Digital Question Man
By Scott Hettrick -- Video Business, 1/13/2006
JAN. 13 | If we’re going to start talking about a future of video downloads (apparently the new cool thing instead of streaming video) and electronic delivery and storage of movies versus physical media, I have a few questions:
• Will my computer store the same number of movies and TV shows I have on DVD right now? I know anything is possible, and I can buy a PC with a mega-gigabyte hard drive, but in the real consumer world, how much storage will the computers of most people really be able to handle? Sure, some of this will be resolved when the industry starts implanting the technology to transfer downloaded movies from a hard drive to a DVD in the coming months, but will the average person go to all this trouble only to wind up with the same disc he could have simply bought at the store for a few bucks?

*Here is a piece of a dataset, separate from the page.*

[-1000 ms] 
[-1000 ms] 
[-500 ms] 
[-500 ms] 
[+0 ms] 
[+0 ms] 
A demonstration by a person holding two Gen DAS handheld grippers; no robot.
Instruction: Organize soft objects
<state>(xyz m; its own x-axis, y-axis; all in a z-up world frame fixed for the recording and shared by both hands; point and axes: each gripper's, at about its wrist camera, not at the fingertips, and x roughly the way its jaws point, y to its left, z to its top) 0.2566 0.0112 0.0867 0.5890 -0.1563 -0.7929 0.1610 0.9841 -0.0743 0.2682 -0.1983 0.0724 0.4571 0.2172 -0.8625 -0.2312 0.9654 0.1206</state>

• How does high-def figure into the downloading equation? There are few, if any, viable options for downloading high-def movies and TV shows from the Internet. Even when more high-def content becomes available from major studios, how long will it be before I can expect to have a fast enough connection available that allows me to download a high-def movie in less than a day? Once that happens, doesn’t my computer storage capacity become an even bigger issue? How many high-def movies could the average person’s computer possibly hold?
• How secure can I be with the collection of movies I have on my PC? It seems like I have to buy a new PC and/or laptop every three years or so. Transferring everything from my old one to my new one is usually problematic. Also, desktops and laptops tend to crash from time to time, discomfortingly often rendering the content on the hard drive unrecoverable. Assuming that, like most people, I haven’t created a back-up of every file, this means that when the computer crashes, I will lose all the videos I took so much time and trouble to store on there. And guess what? If I have to download them again, I will have to pay a fee again to do so.

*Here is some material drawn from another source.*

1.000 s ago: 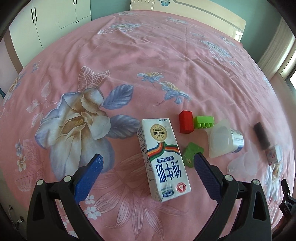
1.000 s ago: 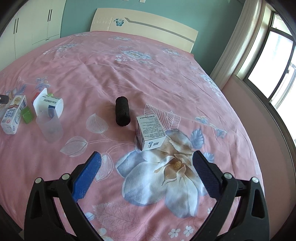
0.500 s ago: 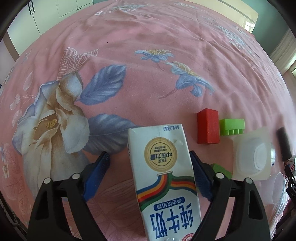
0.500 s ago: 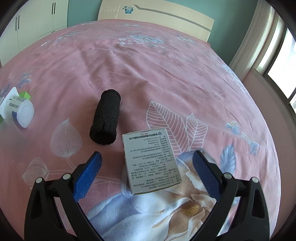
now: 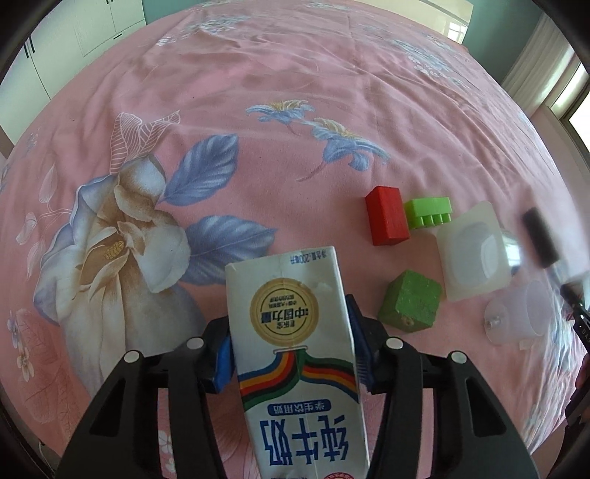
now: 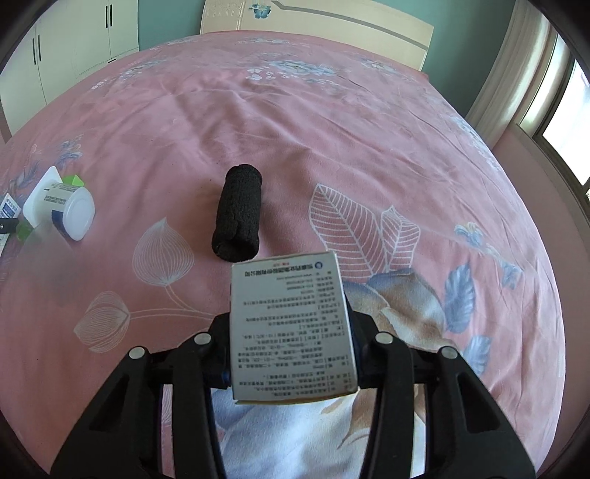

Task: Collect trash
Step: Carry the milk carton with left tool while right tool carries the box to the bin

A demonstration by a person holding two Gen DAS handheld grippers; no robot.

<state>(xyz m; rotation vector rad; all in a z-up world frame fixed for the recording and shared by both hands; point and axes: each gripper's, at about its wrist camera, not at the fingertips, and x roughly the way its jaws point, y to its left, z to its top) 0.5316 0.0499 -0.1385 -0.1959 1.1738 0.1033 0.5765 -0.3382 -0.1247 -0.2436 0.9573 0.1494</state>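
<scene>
My left gripper (image 5: 291,357) is shut on a white milk carton (image 5: 295,350) with rainbow stripes, its blue pads (image 5: 223,363) pressed on both sides. My right gripper (image 6: 289,353) is shut on a small grey printed box (image 6: 291,331). A white yogurt cup (image 5: 472,250) lies on its side to the right of the carton; it also shows in the right wrist view (image 6: 61,208). A clear plastic cup (image 5: 520,317) lies beyond it. All rest on a pink floral bedspread (image 5: 258,110).
A red block (image 5: 387,221), a bright green studded block (image 5: 429,212) and a dark green cube (image 5: 409,302) lie right of the carton. A black rolled cloth (image 6: 238,213) lies just ahead of the box. White wardrobes (image 6: 73,55) and a headboard (image 6: 313,29) stand behind.
Both grippers moved forward and down and closed: the left around the milk carton, the right around the grey box. Both were open one second ago.
</scene>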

• How convenient will it be to watch a downloaded movie in other rooms and on portable devices? Certainly this will become easier as technology being introduced now allows efficient networking of in-home devices, but it will always require me to take some sort of action to move the file from one location or device to another. And I’m guessing that for the foreseeable future that process will always be at least a little more time-consuming and troublesome than simply carrying the DVD to the next room or on the airplane, right?
Digital delivery will not become a mass market medium until the industry can give comfort to the average consumer about some of these basic issues.
On the other hand, maybe no single delivery system will be mass market anymore.
We appear to be headed rapidly toward a future in which every consumer will create their own unique viewing experience with every program.
That would mean DVD would be a part of such a future, albeit only a percentage of the current market, and high-def digital discs could offer an even more viable alternative to downloading and storage issues for high-def programming for awhile.